WORK REQUIRED:
When you copy the listing, skip the images and return each line verbatim.

MATERIAL PROVIDED:
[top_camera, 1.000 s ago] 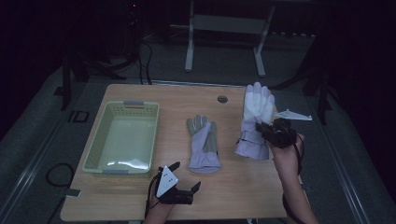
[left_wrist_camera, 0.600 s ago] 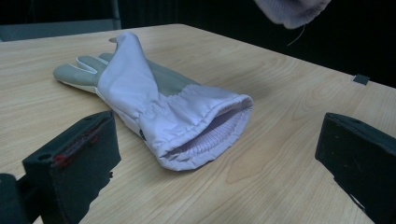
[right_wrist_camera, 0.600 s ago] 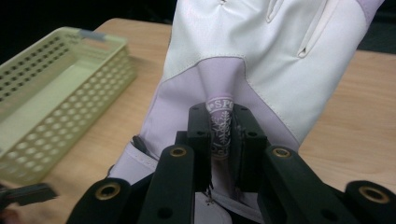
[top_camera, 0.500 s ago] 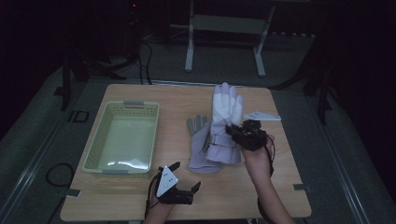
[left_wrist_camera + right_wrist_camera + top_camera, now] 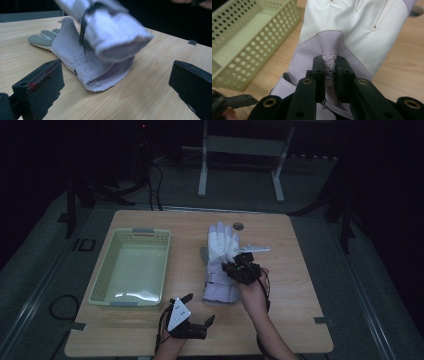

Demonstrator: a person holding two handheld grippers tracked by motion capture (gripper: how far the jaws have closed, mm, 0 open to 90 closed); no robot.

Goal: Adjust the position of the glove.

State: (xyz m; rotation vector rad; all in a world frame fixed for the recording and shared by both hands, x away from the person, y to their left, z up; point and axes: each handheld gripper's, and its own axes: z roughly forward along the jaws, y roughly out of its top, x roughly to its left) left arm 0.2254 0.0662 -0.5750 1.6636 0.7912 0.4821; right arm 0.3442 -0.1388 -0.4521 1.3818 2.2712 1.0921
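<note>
Left gripper (image 5: 192, 322): your left hand rests it at the near edge of the surface (image 5: 300, 285), just near of the gloves. Its fingers (image 5: 37, 87) stand released, wide apart, with nothing between them; in the left gripper view they frame the cuff of the lying glove.

Right gripper (image 5: 240, 269): your right hand holds it right of centre, over the gloves. Its fingers (image 5: 318, 72) are clenched on a pinched fold of the white glove, at the small printed patch near the cuff.

White glove (image 5: 222, 240): grasped by the right gripper, its cuff end lifted, blurred in the left gripper view. It hangs over the other glove, glove fingers pointing to the far side. Whether its tips touch the surface, you cannot tell.

Lying glove (image 5: 75, 55): flat on the surface beneath the held one, lavender back, grey finger parts, open cuff facing the left gripper. In the high view a grey bit of it peeks out left of the white glove.

Basket (image 5: 102, 280): pale green, perforated, on the left half of the surface, just beside the gloves.

Round hole (image 5: 238, 226): in the surface, just far of the white glove's tips.
</note>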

SOLUTION BELOW:
[top_camera, 1.000 s ago] 
[left_wrist_camera, 0.600 s ago] 
[right_wrist_camera, 0.600 s ago] 
[top_camera, 0.500 s ago] 
[left_wrist_camera + right_wrist_camera + top_camera, now] 

Demonstrator: a person holding two handheld grippers tracked by motion capture (gripper: how far the jaws have closed, mm, 0 open to 90 closed); no robot.

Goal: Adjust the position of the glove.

State: (xyz m; rotation vector rad; all in a world frame fixed for the recording and shared by both hands, x away from the person, y to their left, z up; point and axes: each handheld gripper's, and its own axes: z roughly forward along the jaws, y roughly out of its top, x roughly to its left) left arm 0.2254 0.0662 -0.5750 1.6636 0.7912 0.4821; right arm 0.3442 -0.1388 -0.4521 1.3818 2.2712 1.0921
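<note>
Left gripper (image 5: 192, 322): your left hand rests it at the near edge of the surface (image 5: 300, 285), just near of the gloves. Its fingers (image 5: 37, 87) stand released, wide apart, with nothing between them; in the left gripper view they frame the cuff of the lying glove.

Right gripper (image 5: 240, 269): your right hand holds it right of centre, over the gloves. Its fingers (image 5: 318, 72) are clenched on a pinched fold of the white glove, at the small printed patch near the cuff.

White glove (image 5: 222, 240): grasped by the right gripper, its cuff end lifted, blurred in the left gripper view. It hangs over the other glove, glove fingers pointing to the far side. Whether its tips touch the surface, you cannot tell.

Lying glove (image 5: 75, 55): flat on the surface beneath the held one, lavender back, grey finger parts, open cuff facing the left gripper. In the high view a grey bit of it peeks out left of the white glove.

Basket (image 5: 102, 280): pale green, perforated, on the left half of the surface, just beside the gloves.

Round hole (image 5: 238, 226): in the surface, just far of the white glove's tips.
</note>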

No more work is required for the exercise.